AIM OF THE EXERCISE » The entries are to be returned exactly, with images left out.

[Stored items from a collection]
Content starts

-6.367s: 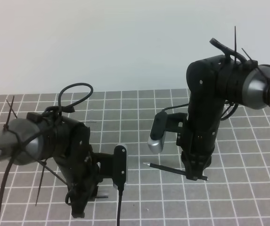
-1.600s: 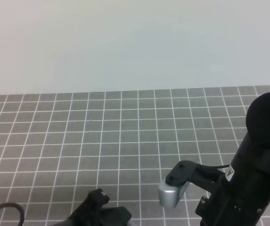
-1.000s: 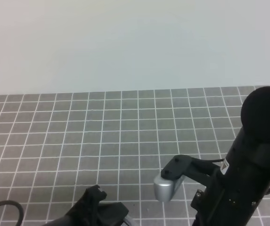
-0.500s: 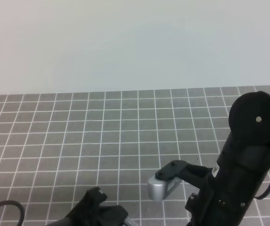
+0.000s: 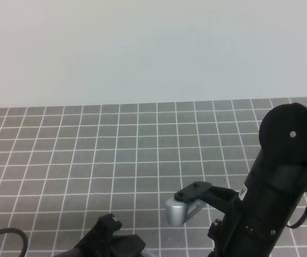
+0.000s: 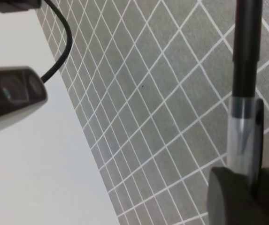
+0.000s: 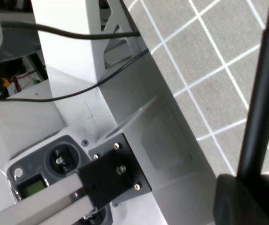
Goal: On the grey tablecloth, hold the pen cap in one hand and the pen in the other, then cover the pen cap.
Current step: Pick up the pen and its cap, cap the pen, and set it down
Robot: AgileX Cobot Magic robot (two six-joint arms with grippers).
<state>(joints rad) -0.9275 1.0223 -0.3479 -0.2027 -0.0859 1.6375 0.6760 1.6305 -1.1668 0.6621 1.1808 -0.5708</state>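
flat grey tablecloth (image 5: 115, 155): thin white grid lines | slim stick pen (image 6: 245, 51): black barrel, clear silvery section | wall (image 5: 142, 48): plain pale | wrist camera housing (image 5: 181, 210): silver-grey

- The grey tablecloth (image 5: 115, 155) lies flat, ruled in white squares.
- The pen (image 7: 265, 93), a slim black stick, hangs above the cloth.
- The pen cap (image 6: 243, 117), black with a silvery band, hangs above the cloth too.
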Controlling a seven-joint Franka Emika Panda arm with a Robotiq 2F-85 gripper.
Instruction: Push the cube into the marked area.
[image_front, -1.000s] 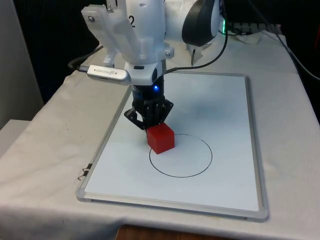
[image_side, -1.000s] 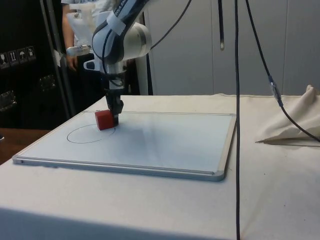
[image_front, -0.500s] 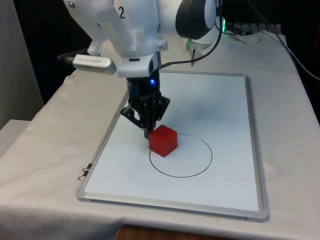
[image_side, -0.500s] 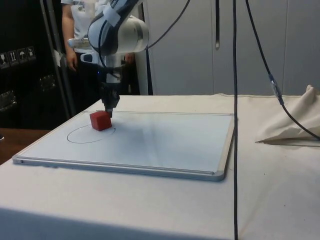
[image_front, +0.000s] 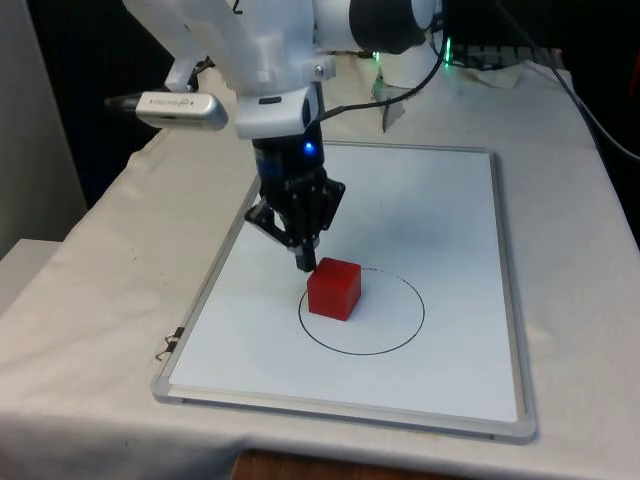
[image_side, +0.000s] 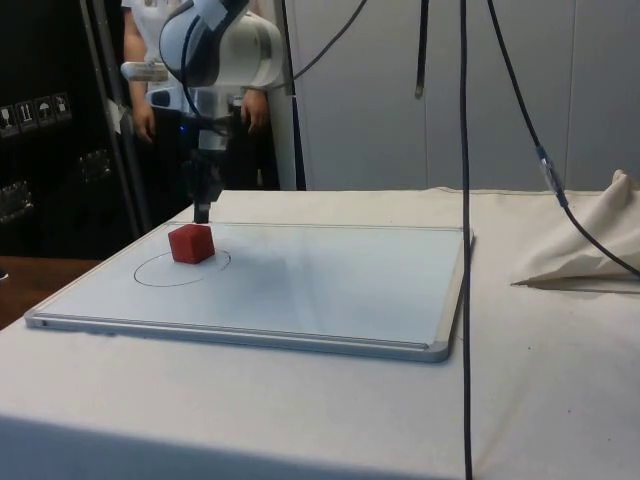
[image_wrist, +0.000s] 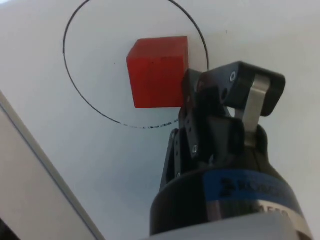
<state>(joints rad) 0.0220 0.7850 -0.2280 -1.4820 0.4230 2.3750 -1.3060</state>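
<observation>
A red cube rests on the whiteboard, just inside the far left rim of the black drawn circle. My gripper is shut with nothing in it, its tips right behind the cube on the side facing the robot. From the side, the cube sits within the circle and the gripper hangs close beyond it. The wrist view has the cube inside the circle, next to the closed gripper.
The whiteboard has a raised metal frame. A small black clip lies on the cloth by its near left corner. Cables hang over the table, bunched cloth lies beside the board, and a person stands behind.
The cube has slid towards the camera and slightly right, from the circle's line to inside it. The gripper followed it and now stands a little higher behind it.
</observation>
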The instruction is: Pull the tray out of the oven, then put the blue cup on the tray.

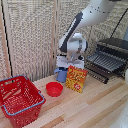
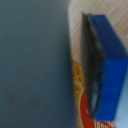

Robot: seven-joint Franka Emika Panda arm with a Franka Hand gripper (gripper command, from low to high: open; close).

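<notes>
The light-blue cup [image 1: 61,75] stands on the wooden table beside an orange box, at the foot of the arm. My gripper [image 1: 62,69] is down over the cup. In the wrist view the cup's wall [image 2: 32,65] fills one side as a grey-blue blur. One blue finger [image 2: 107,65] shows apart from it, with wood and the box in the gap, so the gripper looks open; the other finger is hidden. The black oven [image 1: 114,50] is at the exterior view's right, its door down. The dark wire tray [image 1: 105,61] sticks out over the door.
An orange snack box [image 1: 76,78] stands upright right next to the cup, on the oven side. A shallow red bowl [image 1: 54,88] lies just in front. A red basket [image 1: 20,99] fills the exterior view's near left. A woven screen backs the table.
</notes>
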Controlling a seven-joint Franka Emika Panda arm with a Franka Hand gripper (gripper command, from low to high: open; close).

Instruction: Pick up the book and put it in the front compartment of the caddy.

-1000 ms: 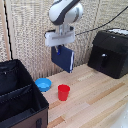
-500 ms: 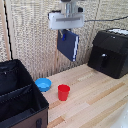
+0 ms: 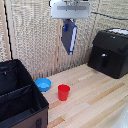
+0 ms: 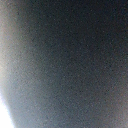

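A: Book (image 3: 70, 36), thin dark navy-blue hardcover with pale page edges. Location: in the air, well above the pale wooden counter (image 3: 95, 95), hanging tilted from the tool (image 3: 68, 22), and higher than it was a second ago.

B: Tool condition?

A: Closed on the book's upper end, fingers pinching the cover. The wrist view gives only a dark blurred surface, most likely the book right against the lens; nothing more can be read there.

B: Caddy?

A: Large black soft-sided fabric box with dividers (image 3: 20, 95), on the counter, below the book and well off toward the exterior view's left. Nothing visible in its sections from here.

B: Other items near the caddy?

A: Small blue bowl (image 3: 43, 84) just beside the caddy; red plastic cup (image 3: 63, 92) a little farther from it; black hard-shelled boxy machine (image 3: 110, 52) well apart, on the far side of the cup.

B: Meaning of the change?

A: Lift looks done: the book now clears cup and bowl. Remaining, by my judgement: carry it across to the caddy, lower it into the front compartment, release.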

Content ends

WRITTEN SOLUTION »
-6.367s: 
-1.600s: 
-1.000s: 
-0.500s: 
+0.000s: 
+0.000s: 
+0.000s: 
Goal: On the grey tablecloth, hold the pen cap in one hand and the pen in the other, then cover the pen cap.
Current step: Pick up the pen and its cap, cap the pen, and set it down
Robot: AgileX Cobot Magic robot (two six-joint arms with grippers).
<state>(joints rad) -0.9275 1.0223 -0.3479 -0.2027 -0.0859 1.6375 0.6760 1.6305 -1.1668 0.6621 1.1808 -0.5708</state>
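flat grey tablecloth (image 5: 115, 155): thin white grid lines | slim stick pen (image 6: 245, 51): black barrel, clear silvery section | wall (image 5: 142, 48): plain pale | wrist camera housing (image 5: 181, 210): silver-grey

- The grey tablecloth (image 5: 115, 155) lies flat, ruled in white squares.
- The pen (image 7: 265, 93), a slim black stick, hangs above the cloth.
- The pen cap (image 6: 243, 117), black with a silvery band, hangs above the cloth too.
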Controlling a seven-joint Franka Emika Panda arm with a Robotiq 2F-85 gripper.
Instruction: Push the cube into the marked area.
[image_front, -1.000s] 
[image_side, -1.000s] 
[image_front, -0.500s] 
[image_side, -0.500s] 
[image_front, +0.000s] 
[image_side, +0.000s] 
[image_wrist, +0.000s] 
<state>(joints rad) 0.0220 0.7850 -0.2280 -1.4820 0.4230 2.3750 -1.3060</state>
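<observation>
A red cube rests on the whiteboard, just inside the far left rim of the black drawn circle. My gripper is shut with nothing in it, its tips right behind the cube on the side facing the robot. From the side, the cube sits within the circle and the gripper hangs close beyond it. The wrist view has the cube inside the circle, next to the closed gripper.
The whiteboard has a raised metal frame. A small black clip lies on the cloth by its near left corner. Cables hang over the table, bunched cloth lies beside the board, and a person stands behind.
The cube has slid towards the camera and slightly right, from the circle's line to inside it. The gripper followed it and now stands a little higher behind it.
</observation>
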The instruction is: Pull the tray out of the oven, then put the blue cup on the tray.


Robot: seven-joint Franka Emika Panda arm with a Franka Hand gripper (gripper command, from low to high: open; close).

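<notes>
The light-blue cup [image 1: 61,75] stands on the wooden table beside an orange box, at the foot of the arm. My gripper [image 1: 62,69] is down over the cup. In the wrist view the cup's wall [image 2: 32,65] fills one side as a grey-blue blur. One blue finger [image 2: 107,65] shows apart from it, with wood and the box in the gap, so the gripper looks open; the other finger is hidden. The black oven [image 1: 114,50] is at the exterior view's right, its door down. The dark wire tray [image 1: 105,61] sticks out over the door.
An orange snack box [image 1: 76,78] stands upright right next to the cup, on the oven side. A shallow red bowl [image 1: 54,88] lies just in front. A red basket [image 1: 20,99] fills the exterior view's near left. A woven screen backs the table.
</notes>
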Controlling a seven-joint Franka Emika Panda arm with a Franka Hand gripper (gripper command, from low to high: open; close).

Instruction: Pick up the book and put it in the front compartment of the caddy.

-1000 ms: 
-500 ms: 
+0 ms: 
+0 ms: 

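A: Book (image 3: 70, 36), thin dark navy-blue hardcover with pale page edges. Location: in the air, well above the pale wooden counter (image 3: 95, 95), hanging tilted from the tool (image 3: 68, 22), and higher than it was a second ago.

B: Tool condition?

A: Closed on the book's upper end, fingers pinching the cover. The wrist view gives only a dark blurred surface, most likely the book right against the lens; nothing more can be read there.

B: Caddy?

A: Large black soft-sided fabric box with dividers (image 3: 20, 95), on the counter, below the book and well off toward the exterior view's left. Nothing visible in its sections from here.

B: Other items near the caddy?

A: Small blue bowl (image 3: 43, 84) just beside the caddy; red plastic cup (image 3: 63, 92) a little farther from it; black hard-shelled boxy machine (image 3: 110, 52) well apart, on the far side of the cup.

B: Meaning of the change?

A: Lift looks done: the book now clears cup and bowl. Remaining, by my judgement: carry it across to the caddy, lower it into the front compartment, release.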

The exercise has been answered completely.